When the war was over, Strategic Air Command began running bombing competitions to motivate crews and improve accuracy.  This tournament, commonly referred to as "Bomb Comp", grew in size and complexity and eventually included other events such as aerial refilling, navigation, and loading of munitions.  In October, 1949, the second tournament was held at Davis-Monthan Air Force Base in Arizona.  That year, the Bombing Proficiency Trophy went to the 28th Bomb Group from Rapid City Air Force Base in South Dakota, flying the B-36.  We don't know what happened to the trophy in the intervening years, but it eventually ended up in a yard sale and was purchased by a senior official and gifted to Strategic Air Command.  The History Office at SAC saw that the trophy was in need of some care and brought it to the Ford Center for treatment.

tarnished copper alloy trophy, before treatment

Bombing Trophy Before Treatment

The trophy was in fair condition when it was brought in.  The surface is heavily discolored overall from fingerprints, streaks, discoloration, and some areas of thicker corrosion.  There were numerous scratches over the exterior copper alloy surfaces of the trophy that appeared to be from prior polishing of the surface. When the trophy was examined under ultra-violet light , it revealed that the majority of a past coating had been removed due to polishing of the exterior surfaces. There are also a variety of additional scratches and nicks associated with use and general wear of the surface.  

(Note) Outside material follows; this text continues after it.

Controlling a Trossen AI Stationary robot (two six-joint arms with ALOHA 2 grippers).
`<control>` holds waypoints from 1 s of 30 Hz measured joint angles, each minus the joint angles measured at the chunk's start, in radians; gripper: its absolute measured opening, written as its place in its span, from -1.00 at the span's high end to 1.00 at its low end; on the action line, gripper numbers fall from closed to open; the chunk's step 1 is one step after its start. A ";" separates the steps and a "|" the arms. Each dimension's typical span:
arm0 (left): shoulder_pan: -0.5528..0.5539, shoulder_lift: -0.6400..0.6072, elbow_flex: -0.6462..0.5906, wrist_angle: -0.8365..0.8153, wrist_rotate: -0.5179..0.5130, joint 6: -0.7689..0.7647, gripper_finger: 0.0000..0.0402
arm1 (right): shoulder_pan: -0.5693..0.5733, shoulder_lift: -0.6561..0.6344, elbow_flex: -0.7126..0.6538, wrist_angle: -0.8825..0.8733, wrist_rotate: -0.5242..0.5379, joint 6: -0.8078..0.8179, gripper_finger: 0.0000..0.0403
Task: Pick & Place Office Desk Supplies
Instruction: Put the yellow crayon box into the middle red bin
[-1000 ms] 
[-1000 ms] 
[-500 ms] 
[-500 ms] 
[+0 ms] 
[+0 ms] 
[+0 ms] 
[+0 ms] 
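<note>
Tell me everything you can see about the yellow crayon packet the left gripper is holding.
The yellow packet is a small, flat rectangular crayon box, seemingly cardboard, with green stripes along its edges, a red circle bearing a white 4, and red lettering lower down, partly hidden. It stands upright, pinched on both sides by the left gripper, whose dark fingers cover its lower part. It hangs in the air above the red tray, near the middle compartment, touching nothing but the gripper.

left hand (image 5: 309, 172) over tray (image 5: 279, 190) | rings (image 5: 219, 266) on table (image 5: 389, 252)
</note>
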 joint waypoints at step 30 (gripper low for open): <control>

To treat the trophy, it was disassembled.  Remnants of the old protective coating were removed with tested solvents.  Corrosion products were reduced overall with abrasives, and thicker areas of  encrusted corrosion around the trophy’s foot and base were further reduced with a combination of mechanical methods. These methods included scalpels, bamboo skewers and the use of air driven plastic media.  Remaining dark spots and fingerprint induced corrosion were further reduced to the extent possible using a chemical solution. This was carefully dotted on to the worst dark spots, and then thoroughly rinsed. It was not possible to completely reduce all of the corrosion products using this method without compromising the surrounding surfaces.  A chemical corrosion inhibitor was applied to copper alloy surfaces, and rinsed, twice on areas of stubborn corrosion.

Trophy taken apart, top of trophy upside down next to base, showing polished trophy and unpolished base

During treatment, the most of the top of the trophy on the left has been polished, with the base unpolished.

After chemically drying and degreasing the metal surfaces, two coats of lacquer were applied to all the copper alloy surfaces and when that was thoroughly dry, a top coat of paste wax was applied and buffed to improve handling qualities and provide extra protection for the lacquer coating.

Bombing Trophy After Treatment

Finally, the components of the trophy were reassembled and a new custom box was made to provide safe transportation and storage.

Custom-Made Storage and Transportation Box for the Trophy

Special thanks to Karen E. Miller, Ph.D, the director at SAC History Office for information about the trophy.  Additional sources from SAC Bomb Comp – History Chronology and Factoids by Lane Callaway.